This irritated Baran. The scars on his face seemed to glow with the anger he was holding back. He knew what was expected of him and he knew Dango was just saying this to display his authority. He bit his tongue before replying, drawing a little blood with his sharp teeth. “Of course, my Lord. My warriors know what is at stake. They are well trained Ogres.”
A hundred metres away, fifteen metres above the ground on a walkway, stood Langard. He heard the exchange between Baran and Dango and smiled.
“I think we have a mutual hatred of our friend Dango,” he said to himself. “I may have use of your services in the near future.”
Baran parted from the two and leapt up onto his waiting rocksaur. It reared up and he yanked down on the reins to impose his will. The rocksaur settled down with an acknowledging snarl.
He took one last look at Dango then kicked his steed into action and galloped towards the open gates out into the rocky plane. Twenty four rocksaurs responded to their riders and headed off after Baran.
The unobtrusive settlement sank into the mountainside. Small caves provided shelter and the slow flowing river at the base provided food and re-hydration.

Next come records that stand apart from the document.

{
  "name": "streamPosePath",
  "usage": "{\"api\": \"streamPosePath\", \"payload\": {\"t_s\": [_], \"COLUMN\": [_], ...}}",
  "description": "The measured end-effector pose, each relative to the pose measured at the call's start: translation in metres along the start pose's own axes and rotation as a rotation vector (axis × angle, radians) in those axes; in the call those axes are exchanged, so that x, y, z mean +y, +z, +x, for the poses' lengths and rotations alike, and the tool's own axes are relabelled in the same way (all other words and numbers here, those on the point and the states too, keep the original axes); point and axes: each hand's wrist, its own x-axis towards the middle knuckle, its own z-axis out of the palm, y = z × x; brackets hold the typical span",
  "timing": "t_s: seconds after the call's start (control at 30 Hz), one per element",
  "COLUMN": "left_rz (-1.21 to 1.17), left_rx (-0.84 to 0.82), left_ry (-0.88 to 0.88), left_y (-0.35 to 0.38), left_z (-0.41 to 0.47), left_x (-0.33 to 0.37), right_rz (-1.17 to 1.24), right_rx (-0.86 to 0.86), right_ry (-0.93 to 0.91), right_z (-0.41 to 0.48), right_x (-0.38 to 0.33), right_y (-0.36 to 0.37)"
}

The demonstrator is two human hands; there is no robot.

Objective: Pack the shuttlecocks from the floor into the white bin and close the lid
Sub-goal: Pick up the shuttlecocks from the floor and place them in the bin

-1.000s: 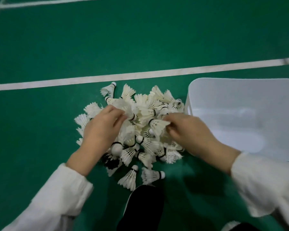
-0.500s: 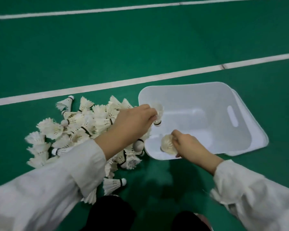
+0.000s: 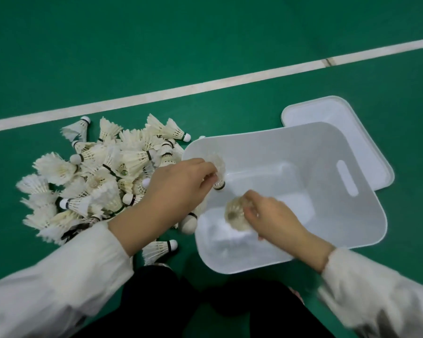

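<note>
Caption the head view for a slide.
Left hand holds one shuttlecock, right hand another, over the white bin beside the pile.

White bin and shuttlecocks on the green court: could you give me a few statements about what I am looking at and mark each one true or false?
1. The lid is closed on the white bin. False: it lies on the floor behind the open bin.
2. The left hand grips a shuttlecock over the bin, and the right hand grips another. True.
3. The pile of shuttlecocks lies to the right of the bin. False: it lies to its left.
4. A white line crosses the floor beyond the pile. True.
5. The bin is full to the rim. False: its bare bottom shows.
</note>
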Motion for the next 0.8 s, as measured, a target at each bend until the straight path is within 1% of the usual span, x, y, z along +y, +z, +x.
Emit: {"api": "streamPosePath", "payload": {"t_s": [0.07, 0.1, 0.2, 0.3, 0.4, 0.47, 0.53, 0.57, 0.6, 0.67, 0.7, 0.73, 0.8], "left_rz": [-0.006, -0.017, -0.048, -0.062, -0.068, -0.065, -0.059, -0.057, -0.054, -0.051, -0.057, -0.067, -0.091], "left_rx": [0.000, -0.005, -0.017, -0.051, -0.053, -0.058, -0.071, -0.080, -0.087, -0.087, -0.085, -0.085, -0.098], "left_ry": [-0.046, -0.073, -0.129, -0.120, -0.117, -0.124, -0.126, -0.128, -0.130, -0.122, -0.105, -0.079, -0.024], "left_y": [0.003, 0.004, 0.009, 0.013, 0.015, 0.014, 0.014, 0.014, 0.013, 0.012, 0.010, 0.009, 0.008], "left_z": [0.000, -0.001, -0.005, -0.010, -0.013, -0.014, -0.014, -0.014, -0.014, -0.015, -0.015, -0.016, -0.016], "left_x": [-0.003, -0.004, -0.008, -0.010, -0.010, -0.010, -0.010, -0.010, -0.010, -0.009, -0.009, -0.007, -0.003], "right_rz": [0.152, 0.191, 0.212, 0.227, 0.300, 0.423, 0.611, 0.661, 0.653, 0.555, 0.504, 0.454, 0.384], "right_rx": [0.025, 0.029, 0.010, -0.014, -0.031, -0.069, -0.088, -0.059, 0.000, 0.114, 0.113, 0.073, -0.023], "right_ry": [0.110, 0.149, 0.184, 0.194, 0.273, 0.314, 0.324, 0.296, 0.235, 0.032, -0.079, -0.164, -0.236], "right_z": [0.022, 0.033, 0.060, 0.080, 0.088, 0.085, 0.076, 0.070, 0.061, 0.040, 0.030, 0.022, 0.014], "right_x": [0.003, 0.003, -0.004, -0.010, -0.008, -0.004, 0.000, -0.001, -0.003, -0.009, -0.015, -0.021, -0.033], "right_y": [-0.005, -0.006, 0.001, 0.012, 0.015, 0.014, 0.010, 0.006, 0.001, -0.009, -0.012, -0.015, -0.015]}}
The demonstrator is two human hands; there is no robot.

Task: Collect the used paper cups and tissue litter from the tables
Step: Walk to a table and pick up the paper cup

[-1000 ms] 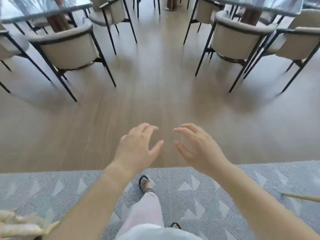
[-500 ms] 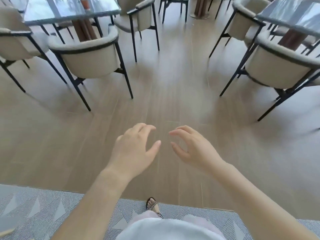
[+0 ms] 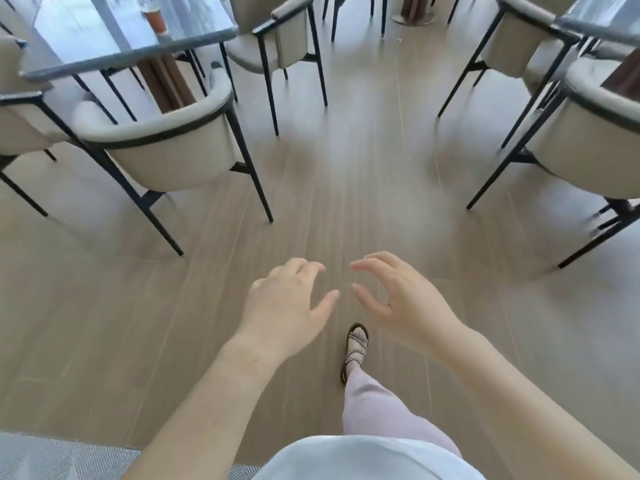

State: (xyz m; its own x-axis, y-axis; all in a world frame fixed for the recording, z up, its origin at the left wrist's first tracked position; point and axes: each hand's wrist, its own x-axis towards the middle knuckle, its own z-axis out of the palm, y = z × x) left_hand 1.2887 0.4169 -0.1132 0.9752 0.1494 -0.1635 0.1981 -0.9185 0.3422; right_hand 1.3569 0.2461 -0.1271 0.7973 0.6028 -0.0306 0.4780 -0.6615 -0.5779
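Both hands are held out in front over the light brown wooden floor (image 3: 346,168), and both are empty. Left hand (image 3: 287,306) has its fingers spread and curled a little, palm down. Right hand (image 3: 398,299) is also spread and curled, close beside the left one but not touching it. One foot in a strappy dark sandal (image 3: 356,344) steps on the floor below the hands. Far off at the top left, a small reddish-brown paper cup (image 3: 154,19) stands upright on the shiny dark grey desk (image 3: 104,46). Round cream chairs with thin black legs (image 3: 166,143) sit around that desk. More cream chairs stand on the right side.
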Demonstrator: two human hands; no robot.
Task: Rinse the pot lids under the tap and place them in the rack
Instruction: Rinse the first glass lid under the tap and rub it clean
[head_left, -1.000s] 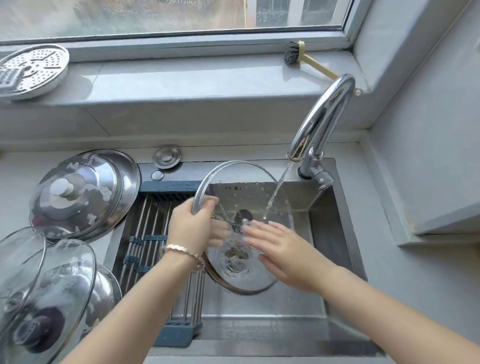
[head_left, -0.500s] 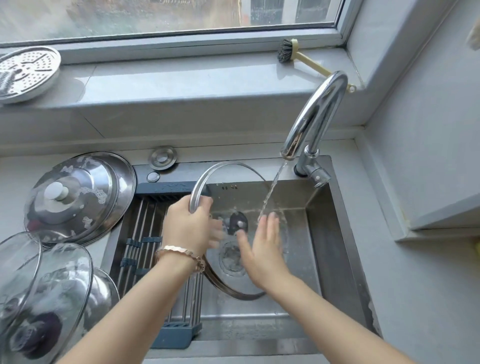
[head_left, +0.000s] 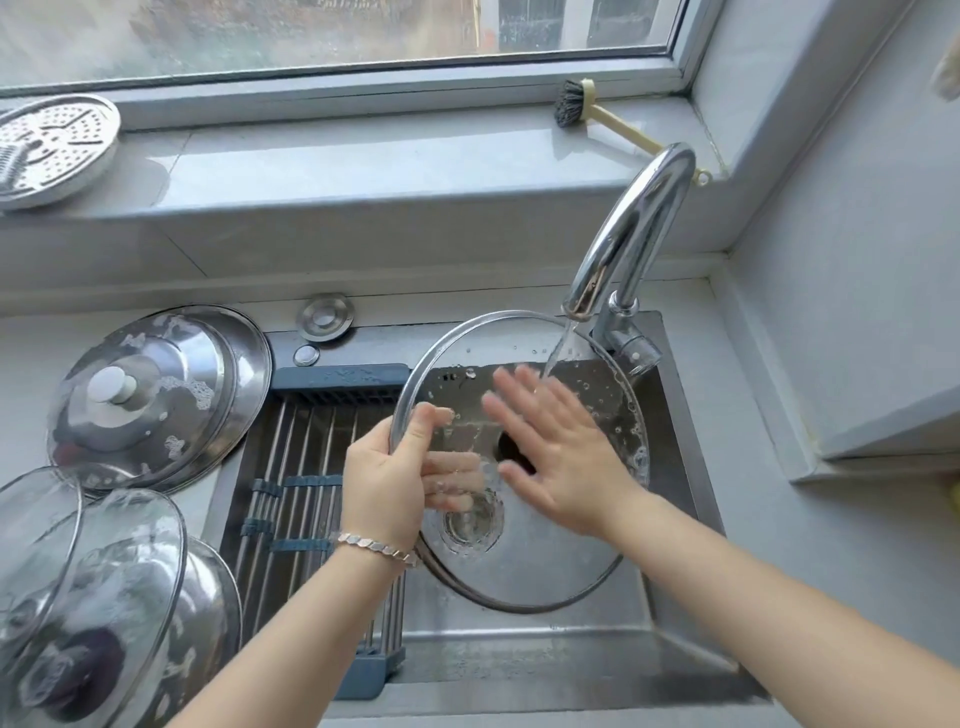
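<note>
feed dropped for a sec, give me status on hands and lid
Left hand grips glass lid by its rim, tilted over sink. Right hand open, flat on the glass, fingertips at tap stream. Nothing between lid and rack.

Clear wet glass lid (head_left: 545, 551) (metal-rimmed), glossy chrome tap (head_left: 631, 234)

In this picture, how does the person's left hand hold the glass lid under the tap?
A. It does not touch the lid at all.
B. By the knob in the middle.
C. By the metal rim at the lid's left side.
C: the left hand grips the rim of the glass lid at its left edge, thumb in front and fingers behind the glass, while the right hand lies flat on it.
</note>
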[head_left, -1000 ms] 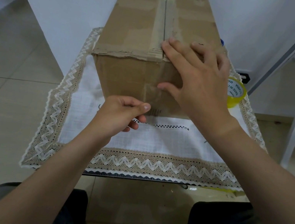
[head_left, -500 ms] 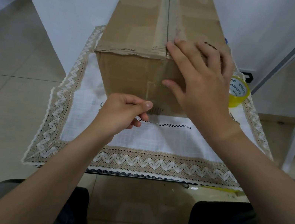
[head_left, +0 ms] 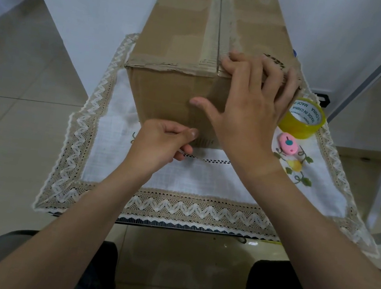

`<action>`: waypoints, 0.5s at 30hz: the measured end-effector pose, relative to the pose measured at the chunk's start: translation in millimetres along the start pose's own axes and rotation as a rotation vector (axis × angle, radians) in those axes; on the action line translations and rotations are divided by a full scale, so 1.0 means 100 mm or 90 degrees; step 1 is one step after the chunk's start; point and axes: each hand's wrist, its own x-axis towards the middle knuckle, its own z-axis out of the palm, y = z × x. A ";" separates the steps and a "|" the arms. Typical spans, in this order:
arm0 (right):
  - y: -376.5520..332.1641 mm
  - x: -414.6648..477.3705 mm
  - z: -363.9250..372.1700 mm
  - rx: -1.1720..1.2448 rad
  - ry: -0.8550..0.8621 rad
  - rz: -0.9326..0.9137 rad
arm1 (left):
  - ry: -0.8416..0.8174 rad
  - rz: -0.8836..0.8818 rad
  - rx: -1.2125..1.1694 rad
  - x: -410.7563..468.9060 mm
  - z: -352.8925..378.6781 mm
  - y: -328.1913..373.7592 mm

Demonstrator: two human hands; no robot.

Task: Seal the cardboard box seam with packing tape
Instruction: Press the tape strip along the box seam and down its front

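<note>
Since a second ago: our right hand point(head_left: 246, 108) has slid toward the box's right side, uncovering a pink utility cutter point(head_left: 288, 143) near the cloth's right edge; our left has barely shifted.
Box: the cardboard box point(head_left: 191, 43) stands at the far middle of the lace-edged tablecloth point(head_left: 203, 179), its centre seam point(head_left: 219, 18) running away from us under old tape.
Right hand: fingers spread flat over the near top edge, thumb on the front face, gripping nothing.
Left hand point(head_left: 164, 145): fingers curled, thumb pinched to forefinger at the front face's lower part; we cannot tell what it holds, perhaps a clear tape end.
Tape roll point(head_left: 302, 117): yellow, just right of the box.
Handling: we judge the box stiff but worn, light enough to skid; steady its top corner while pressing tape down.
</note>
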 end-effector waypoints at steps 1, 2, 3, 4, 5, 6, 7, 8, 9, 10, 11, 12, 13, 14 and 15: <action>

The Changelings life was a monastic way. A life dedicated to nature and the harmony of Trygor. They offered themselves as a beacon through the sometimes harshness existence, to anyone who required their guidance. Their numbers were few. They were immortal. Part of nature yet not bound by its life rules.
The homogeneous Changelings could morph into any shape they desired. Their form in this settlement was of human. The reason? Four humans lived in their settlement.
Tyron, an outsider in his own race, took to the Changeling way of life thirty years ago. He felt alone amongst his own. Didn’t quite fit. After speaking to the Changeling guide in his village it was arranged for him to move to this settlement.
Cannon and Sheena were the parents of Kaleb. They were hounded out of their own village and refused entry into any other village they tried because of the mind curse that befell Kaleb at a young age.
The mind curse, psychic abilities that frighten any human. The uncontrolled actions of a human that result in fires, destruction and eventual madness.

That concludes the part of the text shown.